◆ **Try it**
Every picture is to be removed, and all the data is to be copied exactly.

◇ ◇ ◇

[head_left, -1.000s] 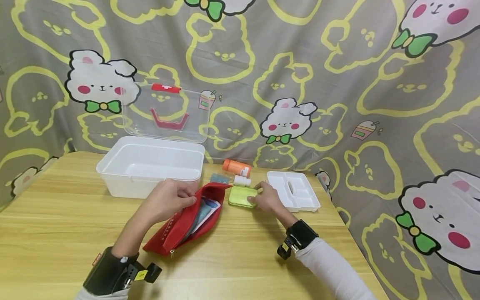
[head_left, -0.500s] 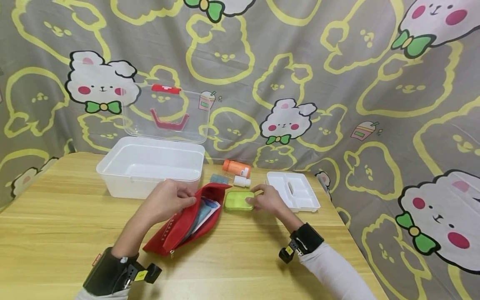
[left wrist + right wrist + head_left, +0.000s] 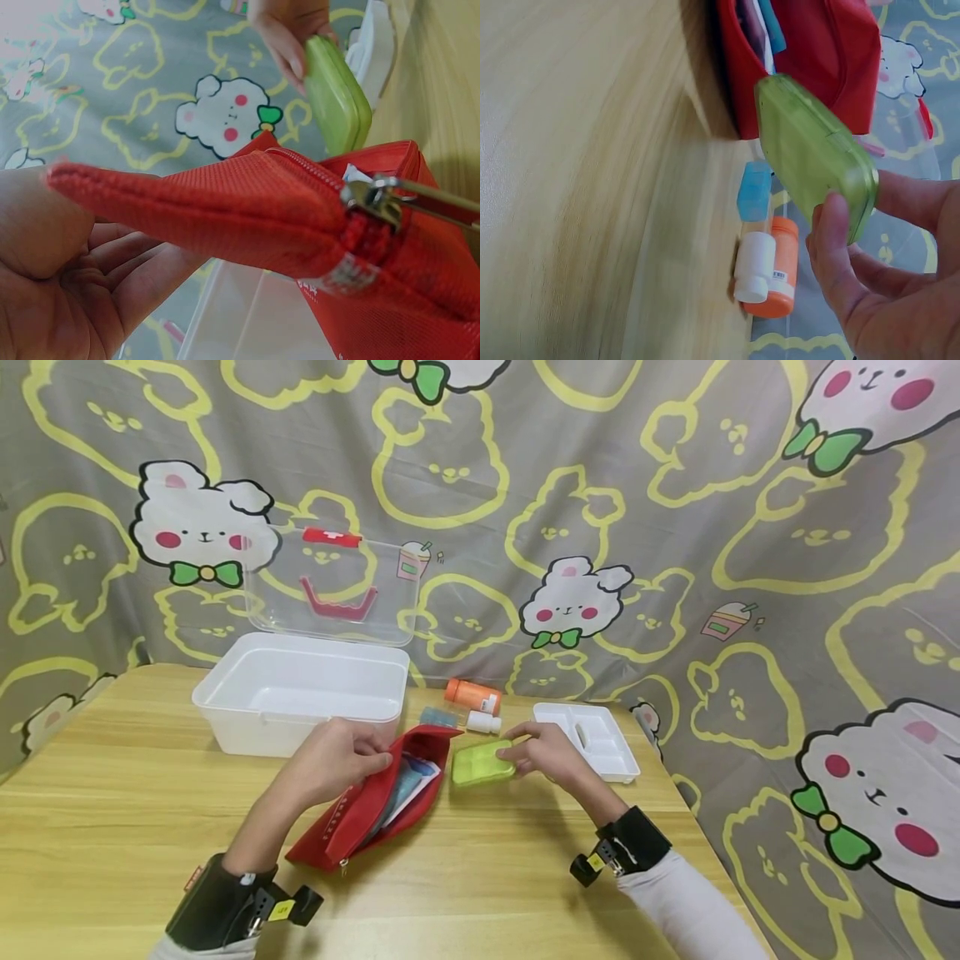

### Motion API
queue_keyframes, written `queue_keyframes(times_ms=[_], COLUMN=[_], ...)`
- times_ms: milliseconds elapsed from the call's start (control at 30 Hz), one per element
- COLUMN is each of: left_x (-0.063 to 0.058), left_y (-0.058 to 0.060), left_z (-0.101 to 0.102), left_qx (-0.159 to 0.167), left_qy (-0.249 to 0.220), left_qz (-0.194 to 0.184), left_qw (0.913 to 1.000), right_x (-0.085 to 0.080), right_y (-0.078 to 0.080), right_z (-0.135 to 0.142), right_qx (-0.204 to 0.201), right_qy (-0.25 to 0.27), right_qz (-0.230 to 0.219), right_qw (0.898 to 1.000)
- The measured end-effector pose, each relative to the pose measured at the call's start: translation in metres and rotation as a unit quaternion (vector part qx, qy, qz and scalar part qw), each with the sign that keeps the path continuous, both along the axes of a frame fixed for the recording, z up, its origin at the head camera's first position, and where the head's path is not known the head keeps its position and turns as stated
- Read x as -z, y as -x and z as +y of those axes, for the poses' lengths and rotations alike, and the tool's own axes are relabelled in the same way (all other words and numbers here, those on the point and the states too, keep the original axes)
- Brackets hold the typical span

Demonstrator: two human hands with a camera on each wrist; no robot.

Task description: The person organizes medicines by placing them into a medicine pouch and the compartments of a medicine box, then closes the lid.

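My left hand (image 3: pixel 341 758) pinches the upper edge of a red zipped pouch (image 3: pixel 352 818), which gapes with its zipper undone. Inside the pouch lie flat packets (image 3: pixel 415 785), one white and blue. To the pouch's right, my right hand (image 3: pixel 546 752) holds a translucent green pill case (image 3: pixel 480 763) by its right end, between thumb and fingers. The right wrist view shows the green case (image 3: pixel 814 154) raised off the table and tilted, one end near the pouch's mouth (image 3: pixel 742 82). In the left wrist view the metal zipper pull (image 3: pixel 375 199) hangs close to the camera.
Behind the pouch stands a white box (image 3: pixel 300 727) with its clear lid (image 3: pixel 330 602) raised. An orange bottle (image 3: pixel 474 696), a white bottle (image 3: pixel 483 722) and a small blue case (image 3: pixel 439 717) lie beyond the green case. A white divided tray (image 3: pixel 611 743) sits at the right.
My right hand first slid the green case toward the pouch, then lifted it from the table and tilted it. The left hand and the pouch have stayed in place.
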State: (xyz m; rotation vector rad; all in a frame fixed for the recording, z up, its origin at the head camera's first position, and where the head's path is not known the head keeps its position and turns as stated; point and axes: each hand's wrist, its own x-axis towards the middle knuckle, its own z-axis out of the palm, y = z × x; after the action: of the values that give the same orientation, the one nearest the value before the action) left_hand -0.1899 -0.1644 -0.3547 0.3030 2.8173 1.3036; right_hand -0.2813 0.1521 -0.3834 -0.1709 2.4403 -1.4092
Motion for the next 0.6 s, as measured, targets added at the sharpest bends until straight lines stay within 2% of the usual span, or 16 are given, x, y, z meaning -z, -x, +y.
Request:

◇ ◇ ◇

◆ **Answer to the exercise**
[head_left, -1.000s] 
[head_left, -0.500s] 
[left wrist + right wrist + head_left, +0.000s] 

### Motion API
queue_keyframes, written `queue_keyframes(times_ms=[_], COLUMN=[_], ...)`
- times_ms: milliseconds elapsed from the call's start (control at 30 Hz), one per element
- COLUMN is each of: left_x (-0.063 to 0.058), left_y (-0.058 to 0.060), left_z (-0.101 to 0.102), left_qx (-0.159 to 0.167), left_qy (-0.249 to 0.220), left_qz (-0.194 to 0.184), left_qw (0.913 to 1.000), right_x (-0.085 to 0.080), right_y (-0.078 to 0.080), right_z (-0.135 to 0.142), right_qx (-0.204 to 0.201), right_qy (-0.25 to 0.27), right_qz (-0.230 to 0.219), right_qw (0.898 to 1.000)
- The measured end-effector pose, each relative to the pose measured at the call's start: translation in metres and rotation as a unit quaternion (vector part qx, qy, qz and scalar part qw), each with the sign that keeps the path continuous, both along the axes of a frame fixed for the recording, z up, its origin at the head camera's first position, and where the head's path is not known the head keeps its position and turns as stated
- Read x as -z, y as -x and z as +y of those axes, for the poses' lengths and rotations alike, and the tool's own axes are relabelled in the same way (all other words and numbers here, those on the point and the states too, keep the original axes)
- Brackets hold the typical span

Demonstrator: two human hands with a camera on each wrist; no robot.

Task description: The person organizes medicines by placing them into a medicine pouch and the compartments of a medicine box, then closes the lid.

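My left hand (image 3: pixel 341 758) pinches the upper edge of a red zipped pouch (image 3: pixel 352 818), which gapes with its zipper undone. Inside the pouch lie flat packets (image 3: pixel 415 785), one white and blue. To the pouch's right, my right hand (image 3: pixel 546 752) holds a translucent green pill case (image 3: pixel 480 763) by its right end, between thumb and fingers. The right wrist view shows the green case (image 3: pixel 814 154) raised off the table and tilted, one end near the pouch's mouth (image 3: pixel 742 82). In the left wrist view the metal zipper pull (image 3: pixel 375 199) hangs close to the camera.
Behind the pouch stands a white box (image 3: pixel 300 727) with its clear lid (image 3: pixel 330 602) raised. An orange bottle (image 3: pixel 474 696), a white bottle (image 3: pixel 483 722) and a small blue case (image 3: pixel 439 717) lie beyond the green case. A white divided tray (image 3: pixel 611 743) sits at the right.
My right hand first slid the green case toward the pouch, then lifted it from the table and tilted it. The left hand and the pouch have stayed in place.
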State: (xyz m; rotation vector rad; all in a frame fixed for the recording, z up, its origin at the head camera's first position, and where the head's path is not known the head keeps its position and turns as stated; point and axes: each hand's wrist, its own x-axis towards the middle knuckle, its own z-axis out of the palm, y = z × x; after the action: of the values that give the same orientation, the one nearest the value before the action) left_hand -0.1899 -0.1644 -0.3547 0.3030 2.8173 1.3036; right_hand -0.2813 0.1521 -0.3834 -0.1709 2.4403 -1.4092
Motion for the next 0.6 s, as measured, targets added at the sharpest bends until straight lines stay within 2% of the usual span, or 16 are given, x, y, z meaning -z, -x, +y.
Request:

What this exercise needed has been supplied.